Concretamente en el marco de esa relación especialmente desequilibrada que las normas procesales penales pretenden regular, el principio de legalidad, a pesar de su teórica aceptación general y sus retóricas proclamaciones en la práctica brilla, de manera cada vez más preocupante, por su ausencia.

Si bien el artículo 1 de la Ley de Enjuiciamiento Criminal ordena que las penas por la comisión de un delito solo puedan imponerse de conformidad con las disposiciones de esa ley y de las leyes procesales especiales y que el artículo 9 de la Constitución proclama con carácter general el principio de legalidad, la auditoría o “evaluación de cumplimiento”, de vigencia efectiva y real de principio, exige contestar a la pregunta de qué ocurre si policías, jueces o fiscales –parte fuerte de la relación– actúan fuera del marco legal.
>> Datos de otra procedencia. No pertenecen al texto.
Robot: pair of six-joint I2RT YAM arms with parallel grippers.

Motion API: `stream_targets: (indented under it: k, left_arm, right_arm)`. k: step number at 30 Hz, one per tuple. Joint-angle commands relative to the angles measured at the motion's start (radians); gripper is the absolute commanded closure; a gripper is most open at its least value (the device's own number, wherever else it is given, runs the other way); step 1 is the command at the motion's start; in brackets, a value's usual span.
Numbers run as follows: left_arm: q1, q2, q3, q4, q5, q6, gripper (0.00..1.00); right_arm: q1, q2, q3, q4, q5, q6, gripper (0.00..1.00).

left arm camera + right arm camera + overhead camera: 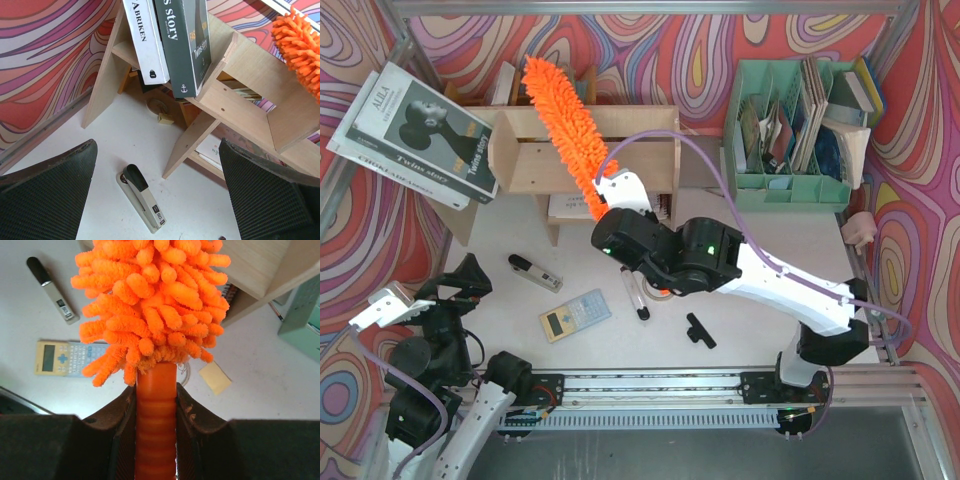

Dicho de otro modo, qué instrumentos permiten a la parte débil reaccionar frente a un acto que incurre en exceso de la parte fuerte, dejándolo sin efecto.

La respuesta a estas preguntas nos pone delante de un panorama desolador.

En la práctica, poco o muy poco puede hacer la parte débil.

ACTOS PROCESALES 

Prescindiendo, por pertenecer al ámbito de lo prácticamente incontrolable, de lo que  puede tener lugar en las comisarías o cuarteles antes de que llegue el abogado o incluso después (la doctrina jurisprudencial de las “manifestaciones espontáneas” ofrece un buen argumento para un monólogo del Club de la Comedia: pocos lugares retraen tanto la espontaneidad como una comisaría), nos centraremos en un ámbito, en principio más susceptible de control, los “actos procesales”.

La regla vigente establece que cuando un acto procesal se aparta de la ley solo es nulo si se dan dos condiciones. La primera que se hayan incumplido “normas esenciales” del procedimiento.

Por si  tal condición no pulverizara ya de por sí el principio de legalidad, debe añadiese otra condición: que haya podido producirse “indefensión”.

Para aterrizar en el plano de la realidad, estas condiciones exigidas en la ley a la parte débil para que pueda dejar sin efecto una actuación fuera de la ley de la parte fuerte, por sí mismas, reducen enormemente su capacidad de reacción.

NADIE PUEDE SER JUEZ IMPARCIAL DE SÍ MISMO

Su concreción en la caso práctico concreto todavía deja más al descubierto esta realidad.

El primer inconveniente es que en nuestro sistema, la parte débil debe esgrimir el instrumento de la nulidad para el control del sometimiento al principio de legalidad de la parte fuerte, ante la parte fuerte.

Han leído bien.

La nulidad de un acto procesal penal debe reclamarse, en primer lugar, ante quien lo ha dictado.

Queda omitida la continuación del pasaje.